-------- Data section --------

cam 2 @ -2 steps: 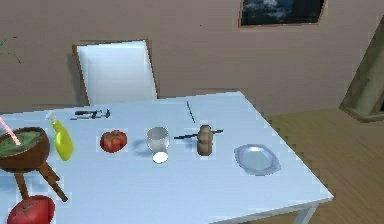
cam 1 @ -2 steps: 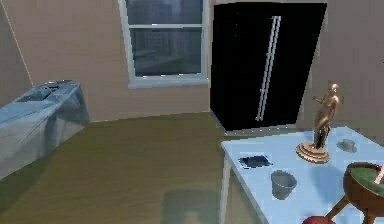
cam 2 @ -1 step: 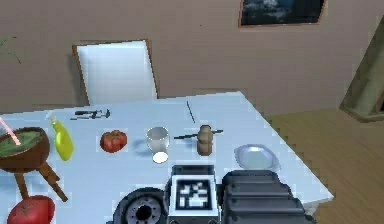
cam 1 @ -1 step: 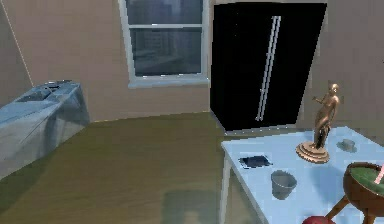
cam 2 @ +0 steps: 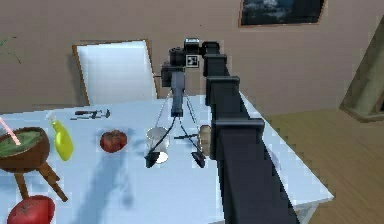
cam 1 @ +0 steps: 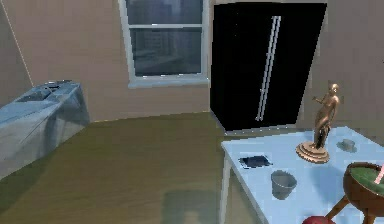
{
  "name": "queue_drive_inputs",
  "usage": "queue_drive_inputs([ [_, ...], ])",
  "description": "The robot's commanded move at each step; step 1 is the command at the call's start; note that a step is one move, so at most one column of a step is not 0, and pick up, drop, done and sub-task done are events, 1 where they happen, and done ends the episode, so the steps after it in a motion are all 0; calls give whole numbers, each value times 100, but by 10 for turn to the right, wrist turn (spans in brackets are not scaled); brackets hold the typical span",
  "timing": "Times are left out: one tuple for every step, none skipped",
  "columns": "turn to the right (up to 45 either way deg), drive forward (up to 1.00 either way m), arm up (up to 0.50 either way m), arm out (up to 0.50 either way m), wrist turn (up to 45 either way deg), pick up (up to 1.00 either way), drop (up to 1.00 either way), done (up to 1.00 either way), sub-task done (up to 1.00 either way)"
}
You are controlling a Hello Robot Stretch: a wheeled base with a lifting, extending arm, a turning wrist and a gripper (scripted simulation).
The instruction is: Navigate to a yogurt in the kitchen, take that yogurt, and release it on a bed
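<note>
In the arm side view a small white tub (cam 2: 158, 139), which could be the yogurt, stands on the pale blue table (cam 2: 280, 160), with a small beige thing (cam 2: 201, 134) just to its right. The dark arm (cam 2: 235, 130) reaches out over the table. At its far end the gripper (cam 2: 177, 126) points down at the spot where the tub and the beige thing stand. I cannot tell whether it holds anything. In the forward view a greyish cup (cam 1: 284, 182) sits on the same table (cam 1: 240, 160).
A green bowl on a wooden stand (cam 2: 22, 150), a yellow bottle (cam 2: 63, 140), two red fruits (cam 2: 113, 141), dark utensils (cam 2: 90, 115) and a white chair (cam 2: 115, 70). Ahead are a gold statue (cam 1: 322, 122), a black fridge (cam 1: 265, 65), a sink counter (cam 1: 40, 110) and open wooden floor (cam 1: 140, 160).
</note>
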Motion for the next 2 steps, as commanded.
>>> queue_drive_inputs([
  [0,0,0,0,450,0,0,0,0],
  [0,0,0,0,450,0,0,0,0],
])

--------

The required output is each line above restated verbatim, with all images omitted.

→ **Response box**
cam 2 @ -2 steps: 
cam 1 @ -2 steps: 
cam 2 @ -1 step: 
cam 1 @ -1 step: 
cam 2 @ +0 steps: 
cam 1 @ +0 steps: 
{
  "name": "queue_drive_inputs",
  "usage": "queue_drive_inputs([ [_, ...], ])",
  "description": "The robot's commanded move at each step; step 1 is the command at the call's start; note that a step is one move, so at most one column of a step is not 0, and pick up, drop, done and sub-task done are events, 1 where they happen, and done ends the episode, so the steps after it in a motion are all 0; calls give whole numbers, each value times 100, but by 10 for turn to the right, wrist turn (spans in brackets are not scaled); brackets hold the typical span",
  "timing": "Times are left out: one tuple for every step, none skipped",
  "columns": "turn to the right (up to 45 either way deg), drive forward (up to 1.00 either way m), arm up (up to 0.50 either way m), arm out (up to 0.50 either way m), wrist turn (up to 45 either way deg), pick up (up to 1.00 either way), drop (up to 1.00 either way), done (up to 1.00 either way), sub-task done (up to 1.00 either way)"
}
You are controlling a Hello Robot Stretch: a wheeled base with a lifting, extending arm, a turning wrist and a gripper (scripted simulation).
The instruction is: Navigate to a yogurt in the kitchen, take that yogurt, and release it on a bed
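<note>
In the arm side view a small white tub (cam 2: 158, 139), which could be the yogurt, stands on the pale blue table (cam 2: 280, 160), with a small beige thing (cam 2: 201, 134) just to its right. The dark arm (cam 2: 235, 130) reaches out over the table. At its far end the gripper (cam 2: 177, 126) points down at the spot where the tub and the beige thing stand. I cannot tell whether it holds anything. In the forward view a greyish cup (cam 1: 284, 182) sits on the same table (cam 1: 240, 160).
A green bowl on a wooden stand (cam 2: 22, 150), a yellow bottle (cam 2: 63, 140), two red fruits (cam 2: 113, 141), dark utensils (cam 2: 90, 115) and a white chair (cam 2: 115, 70). Ahead are a gold statue (cam 1: 322, 122), a black fridge (cam 1: 265, 65), a sink counter (cam 1: 40, 110) and open wooden floor (cam 1: 140, 160).
</note>
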Motion for the next 2 steps, as commanded.
>>> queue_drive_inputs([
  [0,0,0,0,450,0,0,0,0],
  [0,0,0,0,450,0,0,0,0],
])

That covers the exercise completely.